- Activity -
Lines with the word "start" are the answer; copy each of them from the data below.

- Collected data -
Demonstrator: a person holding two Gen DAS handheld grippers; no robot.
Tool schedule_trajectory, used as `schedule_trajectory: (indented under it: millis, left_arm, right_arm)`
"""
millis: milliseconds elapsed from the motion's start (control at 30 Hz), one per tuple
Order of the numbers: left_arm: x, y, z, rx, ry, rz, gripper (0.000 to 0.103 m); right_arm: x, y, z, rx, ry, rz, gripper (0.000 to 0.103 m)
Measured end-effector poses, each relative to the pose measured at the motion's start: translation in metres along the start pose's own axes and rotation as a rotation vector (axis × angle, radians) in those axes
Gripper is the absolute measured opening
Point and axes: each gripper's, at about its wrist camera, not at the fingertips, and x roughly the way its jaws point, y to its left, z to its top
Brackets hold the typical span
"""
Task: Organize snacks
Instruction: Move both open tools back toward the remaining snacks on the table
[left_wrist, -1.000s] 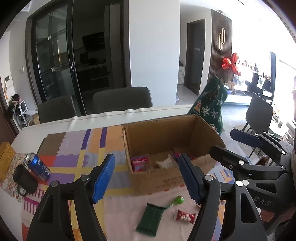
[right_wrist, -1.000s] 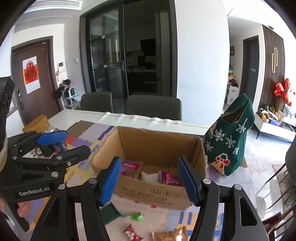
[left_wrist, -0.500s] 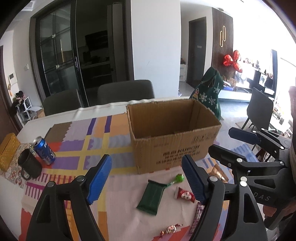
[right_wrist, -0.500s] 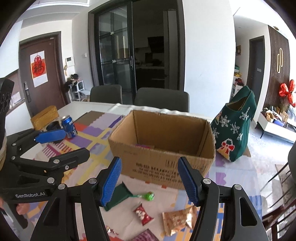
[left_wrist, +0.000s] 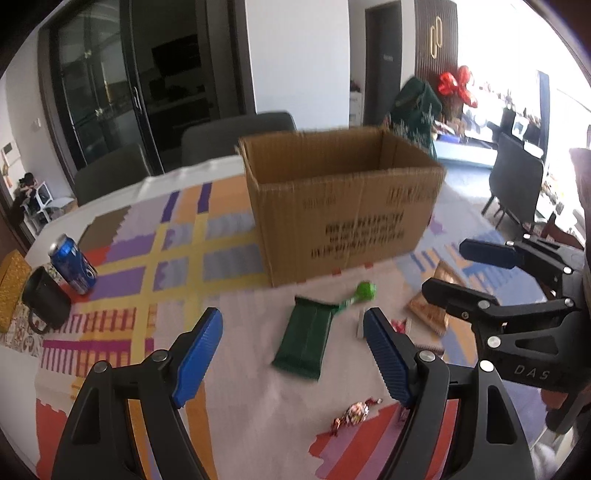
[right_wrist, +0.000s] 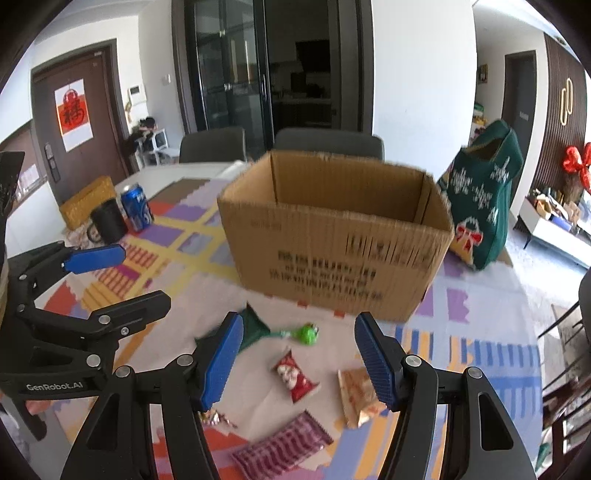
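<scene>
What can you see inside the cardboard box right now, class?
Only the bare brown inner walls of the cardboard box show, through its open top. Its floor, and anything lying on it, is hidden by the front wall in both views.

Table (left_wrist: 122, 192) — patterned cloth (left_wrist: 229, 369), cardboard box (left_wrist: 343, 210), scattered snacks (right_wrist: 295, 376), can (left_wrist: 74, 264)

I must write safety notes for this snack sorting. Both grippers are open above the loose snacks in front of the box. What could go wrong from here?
1. The green lollipop lies against the dark green packet; a grab for one may drag the other.
2. The small red packet and the tan packet lie close, so the right gripper may pinch both.
3. The left gripper and right gripper hang near each other and could collide.
</scene>
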Motion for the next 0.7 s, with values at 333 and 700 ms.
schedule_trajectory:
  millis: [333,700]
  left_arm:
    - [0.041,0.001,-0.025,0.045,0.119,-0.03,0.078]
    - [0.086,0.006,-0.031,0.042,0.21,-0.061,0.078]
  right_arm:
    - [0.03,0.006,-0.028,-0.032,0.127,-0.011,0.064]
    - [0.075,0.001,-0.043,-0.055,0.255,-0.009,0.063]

- Reply -
millis: milliseconds elapsed from the motion's start (control at 30 Hz), one per tuple
Measured end-effector poses, each relative to the pose measured at the motion's start: translation in metres along the start pose's own axes and rotation as a rotation vector (axis × angle, radians) in those axes

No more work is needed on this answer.